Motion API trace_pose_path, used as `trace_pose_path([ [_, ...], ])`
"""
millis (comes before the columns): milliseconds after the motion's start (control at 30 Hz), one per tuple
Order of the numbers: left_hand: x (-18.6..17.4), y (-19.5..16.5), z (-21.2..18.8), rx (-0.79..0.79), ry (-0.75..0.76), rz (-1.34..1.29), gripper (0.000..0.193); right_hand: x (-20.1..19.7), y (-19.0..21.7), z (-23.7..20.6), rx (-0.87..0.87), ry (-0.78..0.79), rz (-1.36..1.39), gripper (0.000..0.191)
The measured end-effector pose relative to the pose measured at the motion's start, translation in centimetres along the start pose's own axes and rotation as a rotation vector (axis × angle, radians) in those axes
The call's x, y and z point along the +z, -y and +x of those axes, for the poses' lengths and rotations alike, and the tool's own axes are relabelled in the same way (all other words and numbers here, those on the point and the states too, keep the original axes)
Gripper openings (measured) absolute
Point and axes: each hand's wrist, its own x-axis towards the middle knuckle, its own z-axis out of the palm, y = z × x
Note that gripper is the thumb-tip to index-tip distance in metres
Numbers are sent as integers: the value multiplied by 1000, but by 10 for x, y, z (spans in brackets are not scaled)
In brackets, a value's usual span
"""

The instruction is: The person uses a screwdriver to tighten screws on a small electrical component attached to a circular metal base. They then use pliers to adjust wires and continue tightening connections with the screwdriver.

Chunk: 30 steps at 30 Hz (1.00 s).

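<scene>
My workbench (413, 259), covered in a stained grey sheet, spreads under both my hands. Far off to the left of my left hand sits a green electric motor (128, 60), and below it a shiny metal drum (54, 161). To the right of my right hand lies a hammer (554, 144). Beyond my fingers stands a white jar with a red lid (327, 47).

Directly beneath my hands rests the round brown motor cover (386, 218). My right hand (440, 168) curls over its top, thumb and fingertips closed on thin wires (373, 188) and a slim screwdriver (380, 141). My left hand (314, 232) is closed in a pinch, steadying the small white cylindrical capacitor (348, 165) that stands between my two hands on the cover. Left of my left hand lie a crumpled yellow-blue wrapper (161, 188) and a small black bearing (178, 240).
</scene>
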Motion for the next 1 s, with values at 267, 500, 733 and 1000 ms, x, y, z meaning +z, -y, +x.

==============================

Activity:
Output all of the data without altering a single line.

Result:
Motion API trace_pose_path, used as `trace_pose_path([ [_, ...], ])`
"""
millis (comes before the columns): milliseconds after the motion's start (control at 30 Hz), one per tuple
Order of the numbers: left_hand: x (-18.6..17.4), y (-19.5..16.5), z (-21.2..18.8), rx (-0.79..0.79), ry (-0.75..0.76), rz (-1.34..1.29), gripper (0.000..0.193); right_hand: x (-20.1..19.7), y (-19.0..21.7), z (-23.7..20.6), rx (-0.87..0.87), ry (-0.78..0.79), rz (-1.36..1.39), gripper (0.000..0.191)
The measured end-effector pose relative to the pose measured at the motion's start, translation in centimetres along the start pose's own axes and rotation as a rotation vector (axis × angle, radians) in those axes
The call's x, y and z point along the +z, -y and +x of those axes, for the poses' lengths and rotations alike, and the tool's own axes are relabelled in the same way (all other words and numbers here, those on the point and the states too, keep the original axes)
Gripper openings (measured) absolute
Point and axes: each hand's wrist, its own x-axis towards the middle knuckle, its own z-axis out of the palm, y = z × x
Note that gripper is the thumb-tip to index-tip distance in metres
Numbers are sent as integers: the value multiplied by 1000, but by 10 for x, y, z (spans in brackets are not scaled)
In brackets, a value's usual span
"""

The instruction is: The person uses a screwdriver to tighten screws on a small electrical component attached to a circular metal base. They then use pliers to adjust wires and continue tightening connections with the screwdriver.

Chunk: 30 steps at 30 Hz (1.00 s).

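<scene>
My workbench (413, 259), covered in a stained grey sheet, spreads under both my hands. Far off to the left of my left hand sits a green electric motor (128, 60), and below it a shiny metal drum (54, 161). To the right of my right hand lies a hammer (554, 144). Beyond my fingers stands a white jar with a red lid (327, 47).

Directly beneath my hands rests the round brown motor cover (386, 218). My right hand (440, 168) curls over its top, thumb and fingertips closed on thin wires (373, 188) and a slim screwdriver (380, 141). My left hand (314, 232) is closed in a pinch, steadying the small white cylindrical capacitor (348, 165) that stands between my two hands on the cover. Left of my left hand lie a crumpled yellow-blue wrapper (161, 188) and a small black bearing (178, 240).
</scene>
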Motion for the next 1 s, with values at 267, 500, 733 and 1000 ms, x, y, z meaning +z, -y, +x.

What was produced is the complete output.